DFT has been extensively employed to calculate material properties with high accuracy, such as band gap, formation energies, adsorption energies, and mechanical properties18,19,20. However, its high computational cost, particularly in large-scale or high-throughput screening scenarios, poses significant challenges to its scalability. ML has emerged as a powerful complementary paradigm that enhances the efficiency of materials discovery pipelines. ML models trained on data obtained from DFT simulations or experimental measurements have shown the ability to predict material properties at a fraction of the computational cost, with comparable accuracy7,21,22,23. However, conventional ML models often rely heavily on manually engineered descriptors, which are designed based on domain-specific heuristics and may fail to capture the full complexity of atomic interactions and structural diversity.
Graph neural networks (GNNs) have recently gained significant attention in materials science due to their ability to represent materials as graphs, in which atoms are treated as nodes and chemical bonds as edges24,25,26. This graph-based representation enables GNNs to effectively capture both structural and chemical information, facilitating the end-to-end modeling of complex relationships between atomic configurations and material properties27. A pioneering example is the Crystal Graph Convolutional Neural Network (CGCNN) proposed by Xie et al.28, which employed local neighbor-based message passing to accurately predict crystal properties such as formation energies, band gap, and elastic moduli, while maintaining model interpretability. However, CGCNN is limited in its ability to account for long-range interactions or global state information, which are essential for accurately modeling collective electronic correlation effects. MEGNet introduced global state vectors to encode external conditions such as temperature and pressure, thereby enhancing the model’s transferability across diverse material classes29. Nevertheless, MEGNet relies on static and relatively simplistic edge features, which may be insufficient to model subtle interatomic interactions, thereby limiting its expressiveness. Due to the planar geometry of 2D materials, variations in bond angles and torsional deformations are inherently restricted, rendering the angular-dependent encodings in models like ALIGNN30, DimeNet++31, and GemNet32 marginally informative. In addition, such models often incur substantial computational overhead due to the use of complex directional filters or hierarchical graph constructs. This overhead hinders scalability in high-throughput screening scenarios while yielding only limited performance improvements for low-dimensional systems with geometrically constrained topologies.
Despite the growing adoption of MTL in computational materials science, existing frameworks remain hindered by intrinsic challenges in scalability, cross-domain generalization, and structural representation.
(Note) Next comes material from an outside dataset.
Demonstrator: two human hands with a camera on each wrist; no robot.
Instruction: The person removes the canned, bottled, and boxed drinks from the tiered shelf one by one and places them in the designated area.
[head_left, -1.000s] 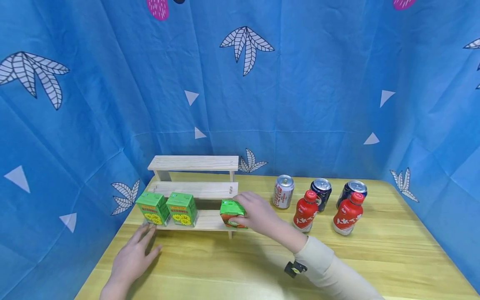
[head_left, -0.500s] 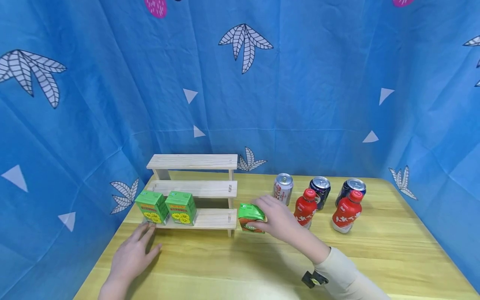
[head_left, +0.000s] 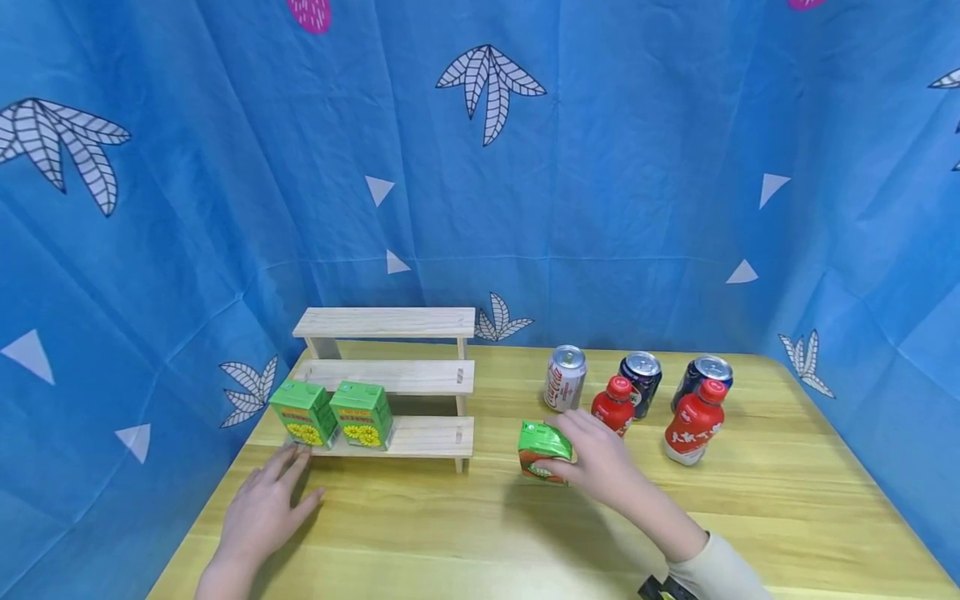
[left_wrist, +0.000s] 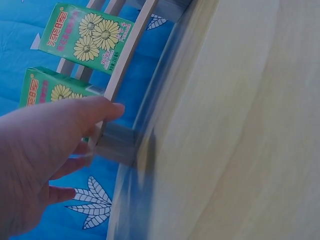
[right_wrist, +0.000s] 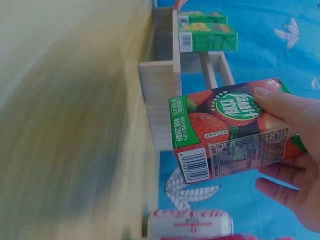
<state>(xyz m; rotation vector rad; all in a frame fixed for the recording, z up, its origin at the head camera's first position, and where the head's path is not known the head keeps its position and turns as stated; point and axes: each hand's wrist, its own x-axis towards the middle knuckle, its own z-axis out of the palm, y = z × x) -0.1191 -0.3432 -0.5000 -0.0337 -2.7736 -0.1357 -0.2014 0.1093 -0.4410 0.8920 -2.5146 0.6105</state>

For instance, models such as MT-MD DimeNet++33 and DeepFM34, although effective within specific property domains, rely on task-specific architectural assumptions or manually engineered features, while H-CLMP35 employs a composition-driven contrastive learning strategy without incorporating explicit structural information. Although these methods have demonstrated success in certain applications, they are inherently constrained by limited structural awareness and lack the capacity to jointly model multiple interdependent properties across materials with diverse atomic topologies. This reveals an unmet need for a generalizable and structure-aware framework that can effectively learn from the coupled evolution of multiple properties across complex atomic environments. Although all tasks share the same molecular-graph input, multi-task learning remains challenging: band gap is governed by local bond topology, whereas work function reflects long-range surface charge, so a shared representation drifts to a compromise that hurts both. Without task-specific decoders or balanced gradient terms, the network also suffers from conflicting gradients and unstable convergence. Misra et al. designed the Cross-stitch networks36, they mitigate this by allocating separate backbones each task, but parameter count grows linearly with the number of properties and becomes prohibitive for data sets such as QM9.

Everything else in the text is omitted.